Download or read book Agricultural Finance written by Charles B. Moss and published by Routledge. This book was released on 2013-04-17 with total page 325 pages. Available in PDF, EPUB and Kindle. Book excerpt: This textbook integrates financial economics and management in the area of agricultural finance. The presentation of financial economics discusses how the credit needs of farmer/borrowers are met by depositors through commercial banks. The financial management content presents methods used to make farm financial decisions including farm accounting, capital budgeting, and the analysis of risk. The textbook begins by developing the farm financial market focusing primarily on the market for debt. Next, the textbook presents an overview of accounting concepts important for the credit market. The accounting section provides a detailed discussion of the Farm Financial Standards Council’s suggestions for agricultural financial statements. Following the financial accounting, the book presents the use of ratio analysis applied to the farm firm. Next, the text describes capital budgeting followed by an introduction to risk analysis. Finally, the book presents the effect of debt decisions on the farm firm. In addition to the primary topics, the textbook includes a discussion of agricultural banking and monetary policy and an analysis of the choice of historical cost and market valued accounting methodologies on the farm debt decision.

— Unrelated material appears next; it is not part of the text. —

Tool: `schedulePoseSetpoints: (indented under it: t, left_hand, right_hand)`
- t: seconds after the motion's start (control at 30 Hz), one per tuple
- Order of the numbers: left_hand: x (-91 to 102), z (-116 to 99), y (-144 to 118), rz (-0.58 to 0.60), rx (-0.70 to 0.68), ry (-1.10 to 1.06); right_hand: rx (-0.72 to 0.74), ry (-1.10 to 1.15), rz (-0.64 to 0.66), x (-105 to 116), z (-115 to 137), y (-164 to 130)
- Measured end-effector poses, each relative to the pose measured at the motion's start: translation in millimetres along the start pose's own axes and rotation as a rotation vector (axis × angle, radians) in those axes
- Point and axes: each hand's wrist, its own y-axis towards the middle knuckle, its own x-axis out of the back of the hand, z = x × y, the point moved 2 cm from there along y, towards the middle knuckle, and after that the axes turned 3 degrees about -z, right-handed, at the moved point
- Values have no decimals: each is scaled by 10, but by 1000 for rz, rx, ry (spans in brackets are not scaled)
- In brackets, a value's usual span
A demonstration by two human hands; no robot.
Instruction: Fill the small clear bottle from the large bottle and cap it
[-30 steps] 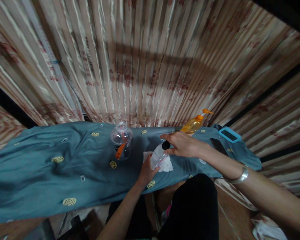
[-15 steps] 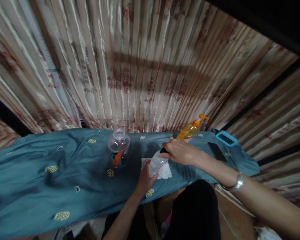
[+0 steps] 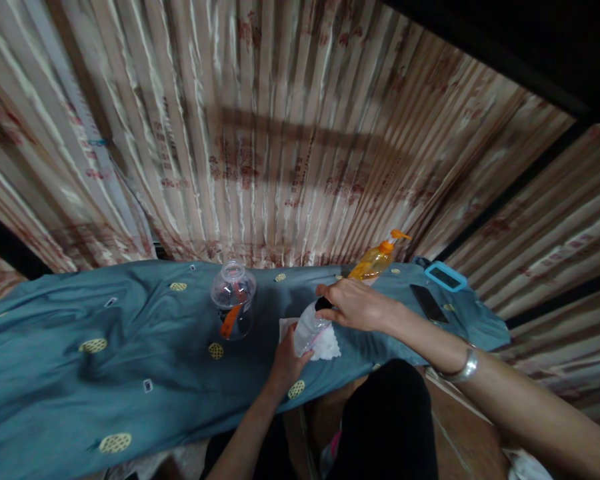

Download or read book Land Credit and Crisis written by Philippe Guillaume and published by Routledge. This book was released on 2016-09-17 with total page 262 pages. Available in PDF, EPUB and Kindle. Book excerpt: Land, Credit and Crisis presents a new understanding of the financial culture of the Bible. Biblical Palestine was characterized by an over-abundance of arable land combined with a chronic lack of manpower and agricultural credit - circumstances which lead to much prophetic fulminating against merchants and the rich. The book reveals how the financial instruments and institutions of the time reflected a tough economic realism and argues that the image of the biblical prophet as a champion of social justice must be revised.